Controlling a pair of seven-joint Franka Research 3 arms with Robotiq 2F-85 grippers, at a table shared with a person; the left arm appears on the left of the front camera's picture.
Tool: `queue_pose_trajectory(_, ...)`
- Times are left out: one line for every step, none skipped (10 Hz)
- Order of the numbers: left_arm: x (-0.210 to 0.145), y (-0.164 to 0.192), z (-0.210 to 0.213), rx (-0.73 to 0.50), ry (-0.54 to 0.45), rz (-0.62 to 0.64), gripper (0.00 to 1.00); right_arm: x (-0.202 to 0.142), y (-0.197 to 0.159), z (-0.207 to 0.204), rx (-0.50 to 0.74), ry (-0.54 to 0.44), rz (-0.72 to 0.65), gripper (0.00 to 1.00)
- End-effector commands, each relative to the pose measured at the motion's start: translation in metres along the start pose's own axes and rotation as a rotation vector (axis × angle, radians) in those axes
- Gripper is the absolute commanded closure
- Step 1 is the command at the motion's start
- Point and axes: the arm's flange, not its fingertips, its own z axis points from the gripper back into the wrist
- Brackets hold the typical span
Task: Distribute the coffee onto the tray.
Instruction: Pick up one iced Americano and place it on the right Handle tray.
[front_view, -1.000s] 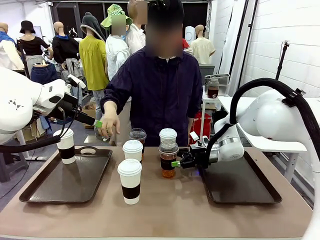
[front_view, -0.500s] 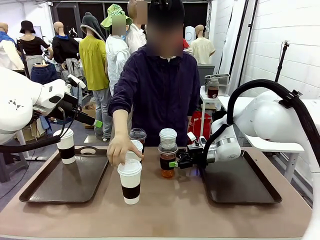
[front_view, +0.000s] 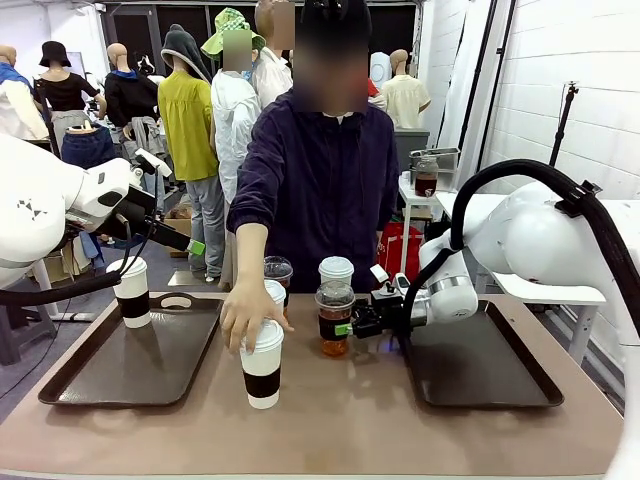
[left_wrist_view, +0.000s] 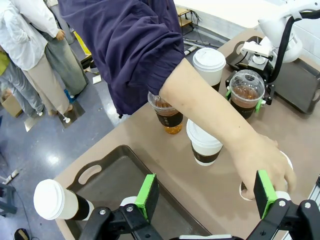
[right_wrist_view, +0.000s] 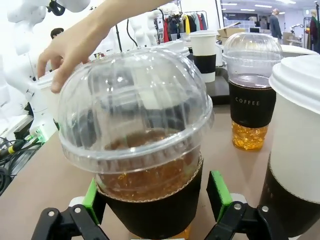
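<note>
A clear dome-lidded coffee (front_view: 335, 318) (right_wrist_view: 135, 150) stands mid-table, and my right gripper (front_view: 352, 322) (right_wrist_view: 156, 200) is open with one green pad on each side of its dark sleeve. The person's hand (front_view: 250, 315) rests on the lid of the front white coffee cup (front_view: 261, 365). Behind them stand a white cup (front_view: 274, 293), a second dome cup (front_view: 277, 270) and another white cup (front_view: 336, 270). One more white cup (front_view: 130, 290) (left_wrist_view: 57, 200) sits in the back corner of the left tray (front_view: 130, 365). My left gripper (front_view: 193, 246) (left_wrist_view: 206, 195) hangs open above that tray's far edge.
The right tray (front_view: 480, 365) lies bare beneath my right arm. The person's forearm (left_wrist_view: 210, 105) reaches over the table's middle, between my left gripper and the cluster of cups. Bare brown tabletop runs along the near edge.
The person's hand has come down from beside the back cups, over the middle white cup, onto the front cup's lid. My right gripper has slid a little left around the dome cup.
</note>
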Motion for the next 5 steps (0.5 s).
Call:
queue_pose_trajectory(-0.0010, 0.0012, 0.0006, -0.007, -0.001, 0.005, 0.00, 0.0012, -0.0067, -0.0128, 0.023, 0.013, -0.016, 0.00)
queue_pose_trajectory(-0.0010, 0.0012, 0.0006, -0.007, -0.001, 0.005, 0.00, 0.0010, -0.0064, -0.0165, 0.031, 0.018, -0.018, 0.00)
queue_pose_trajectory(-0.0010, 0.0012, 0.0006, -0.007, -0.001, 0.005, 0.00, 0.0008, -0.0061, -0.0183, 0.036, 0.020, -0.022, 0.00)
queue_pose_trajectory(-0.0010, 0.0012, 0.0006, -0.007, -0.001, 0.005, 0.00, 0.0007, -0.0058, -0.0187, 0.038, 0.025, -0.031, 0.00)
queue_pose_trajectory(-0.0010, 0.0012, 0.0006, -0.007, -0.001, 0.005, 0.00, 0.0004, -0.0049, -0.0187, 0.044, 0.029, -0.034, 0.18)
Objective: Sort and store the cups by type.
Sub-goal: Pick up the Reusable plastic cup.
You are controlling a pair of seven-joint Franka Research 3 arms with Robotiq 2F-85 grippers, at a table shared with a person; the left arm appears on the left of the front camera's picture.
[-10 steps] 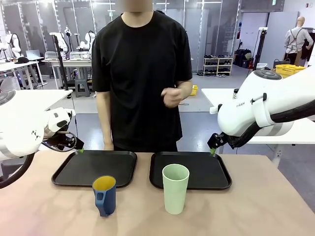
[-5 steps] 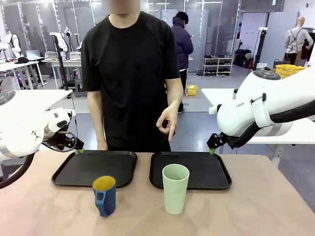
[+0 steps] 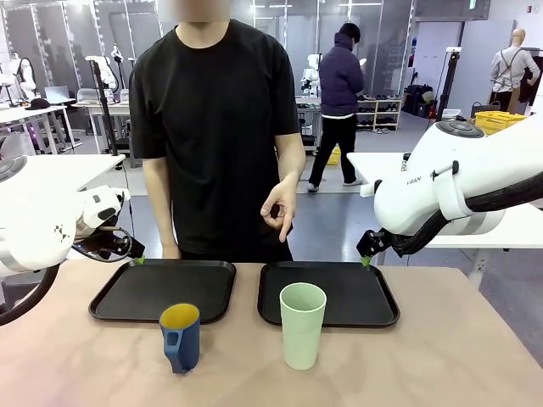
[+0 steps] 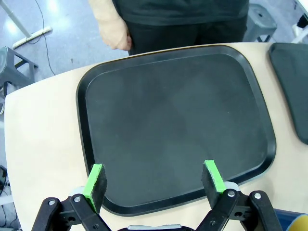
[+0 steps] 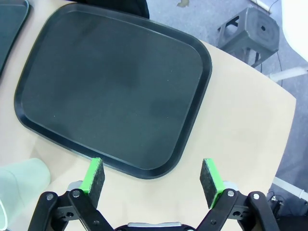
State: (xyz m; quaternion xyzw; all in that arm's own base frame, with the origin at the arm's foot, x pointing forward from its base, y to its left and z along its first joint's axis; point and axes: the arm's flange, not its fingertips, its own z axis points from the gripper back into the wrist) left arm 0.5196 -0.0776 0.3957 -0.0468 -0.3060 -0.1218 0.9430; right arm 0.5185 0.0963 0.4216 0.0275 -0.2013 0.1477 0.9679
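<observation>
A tall pale green cup stands on the table in front of the right black tray; its rim shows at the lower left of the right wrist view. A shorter dark blue mug with a yellow inside stands in front of the left black tray. My left gripper hangs open above the left tray, nothing between its green pads. Over the near right edge of the right tray, my right gripper is open and holds nothing. In the front view the left gripper and right gripper hover at the trays' far outer corners.
A person in a black shirt stands at the far side of the table, one hand raised above the gap between the trays, the other hand near the left tray's far edge. Bare tabletop lies around both cups.
The person has shifted a little to the picture's left and lowered the raised hand. Both arms and both cups have stayed still.
</observation>
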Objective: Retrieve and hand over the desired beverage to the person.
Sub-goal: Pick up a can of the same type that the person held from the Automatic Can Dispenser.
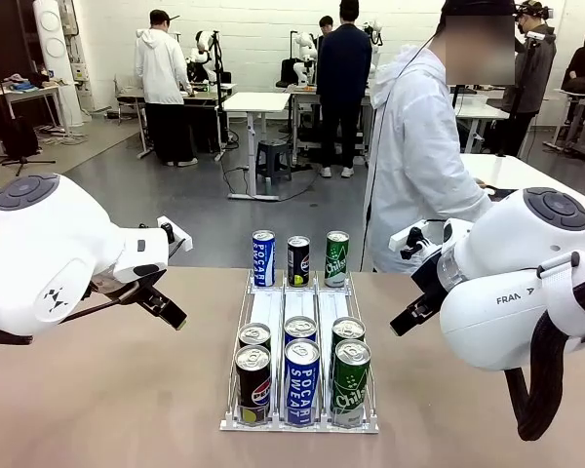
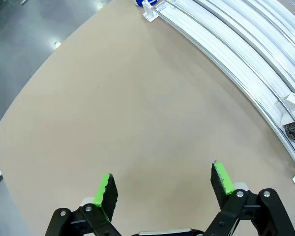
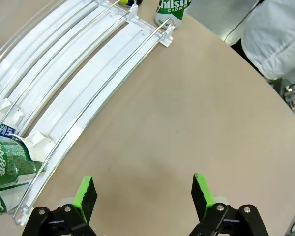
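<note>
A tan table [image 1: 107,390] in a busy workshop room carries a white three-lane can rack [image 1: 269,310] at its centre, and we judge the task barely begun. Every can we can see sits in the rack. Three stand upright at its twelve o'clock end: a blue Pocari can [image 1: 263,258], a black can [image 1: 298,260] and a green cider can [image 1: 337,258]. Two rows stand at its six o'clock end, fronted by a Pepsi can [image 1: 253,385], a Pocari Sweat can [image 1: 301,382] and a green Chilsung can [image 1: 350,382]. Our left gripper [image 2: 164,184] hovers over bare tabletop at the rack's nine o'clock, jaws spread wide with nothing between the pads. Our right gripper [image 3: 143,189] hangs at three o'clock, likewise released and empty. The person [image 1: 419,166] in the white hooded jacket stands past the far edge at about one o'clock, turned side-on, and we cannot tell which drink is wanted. Left to do, as we read it: learn the choice, grasp that can, lift it out and pass it over.
</note>
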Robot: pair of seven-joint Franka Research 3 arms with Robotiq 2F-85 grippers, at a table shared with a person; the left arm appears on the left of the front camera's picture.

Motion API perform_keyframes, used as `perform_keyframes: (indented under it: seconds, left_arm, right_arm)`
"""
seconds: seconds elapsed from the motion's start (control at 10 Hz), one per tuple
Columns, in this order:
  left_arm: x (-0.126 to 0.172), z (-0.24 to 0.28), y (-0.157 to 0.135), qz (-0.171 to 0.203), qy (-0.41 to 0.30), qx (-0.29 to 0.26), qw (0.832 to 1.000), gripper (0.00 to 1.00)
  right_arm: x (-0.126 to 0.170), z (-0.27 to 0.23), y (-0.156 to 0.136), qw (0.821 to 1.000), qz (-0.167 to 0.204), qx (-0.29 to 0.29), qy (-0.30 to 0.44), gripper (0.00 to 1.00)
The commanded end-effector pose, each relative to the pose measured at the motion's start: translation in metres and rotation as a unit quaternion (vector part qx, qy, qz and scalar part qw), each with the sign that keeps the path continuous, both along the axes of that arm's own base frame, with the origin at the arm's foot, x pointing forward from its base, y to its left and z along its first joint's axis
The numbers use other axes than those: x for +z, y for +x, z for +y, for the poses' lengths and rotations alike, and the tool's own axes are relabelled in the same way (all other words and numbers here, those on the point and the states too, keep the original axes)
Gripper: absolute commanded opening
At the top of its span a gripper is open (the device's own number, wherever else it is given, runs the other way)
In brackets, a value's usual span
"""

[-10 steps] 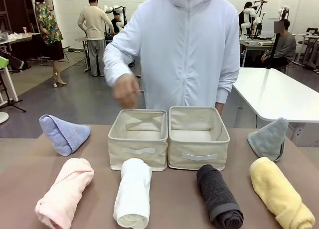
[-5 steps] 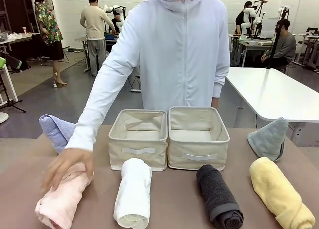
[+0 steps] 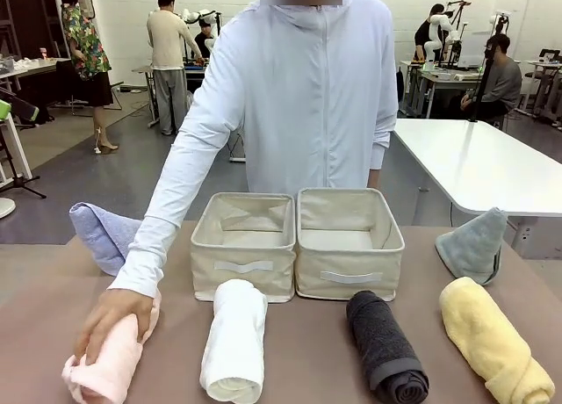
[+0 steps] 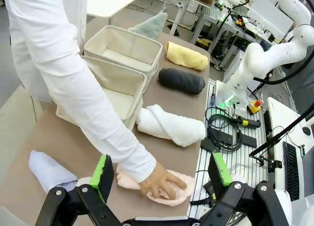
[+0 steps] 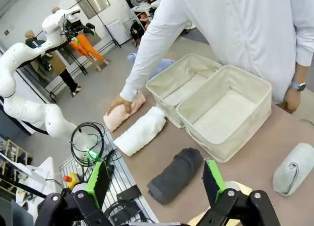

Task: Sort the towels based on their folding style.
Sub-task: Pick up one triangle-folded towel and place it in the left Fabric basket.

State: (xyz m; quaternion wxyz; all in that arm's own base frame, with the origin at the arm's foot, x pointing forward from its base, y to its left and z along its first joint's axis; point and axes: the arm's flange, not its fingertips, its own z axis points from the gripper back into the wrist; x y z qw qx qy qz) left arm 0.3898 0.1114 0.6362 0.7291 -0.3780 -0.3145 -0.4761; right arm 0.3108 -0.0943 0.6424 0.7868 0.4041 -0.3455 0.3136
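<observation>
Brown tabletop (image 3: 307, 351), front and wrist views. Left gripper (image 4: 161, 169) and right gripper (image 5: 156, 181): jaws spread wide, holding nothing. Lower left: person's hand (image 3: 110, 321) rests on pink roll (image 3: 104, 373). Bottom edge: white roll (image 3: 235, 338), dark grey roll (image 3: 385, 344), yellow roll (image 3: 492, 338). Blue cone (image 3: 104, 233) at mid-left and grey-green cone (image 3: 474, 243) at mid-right flank two bins (image 3: 244, 265).

A: Start the count!
B: Four rolls: pink (image 3: 101, 378), white (image 3: 234, 338), dark grey (image 3: 385, 342), yellow (image 3: 492, 338).
A: And cones?
B: Two cones: blue (image 3: 105, 233), grey-green (image 3: 474, 241).
A: Bins?
B: Two bins: left (image 3: 243, 250), right (image 3: 316, 263).
A: Hands over the table?
B: One hand (image 3: 114, 321).
</observation>
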Motion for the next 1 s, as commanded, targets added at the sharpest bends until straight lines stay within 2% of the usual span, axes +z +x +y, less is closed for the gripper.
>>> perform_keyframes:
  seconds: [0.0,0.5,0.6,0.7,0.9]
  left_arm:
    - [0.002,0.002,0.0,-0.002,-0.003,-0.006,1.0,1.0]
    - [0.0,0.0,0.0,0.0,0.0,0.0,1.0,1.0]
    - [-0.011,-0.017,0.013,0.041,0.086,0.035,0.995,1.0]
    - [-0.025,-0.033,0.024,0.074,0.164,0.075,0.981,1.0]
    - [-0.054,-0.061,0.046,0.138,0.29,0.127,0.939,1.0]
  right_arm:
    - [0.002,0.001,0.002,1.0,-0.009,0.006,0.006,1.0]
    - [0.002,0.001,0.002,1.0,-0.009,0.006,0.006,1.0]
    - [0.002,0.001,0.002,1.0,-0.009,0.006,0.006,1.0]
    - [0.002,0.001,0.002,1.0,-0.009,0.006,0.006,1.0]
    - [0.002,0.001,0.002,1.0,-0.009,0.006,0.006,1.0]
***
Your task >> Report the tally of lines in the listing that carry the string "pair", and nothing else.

Solved problem >> 3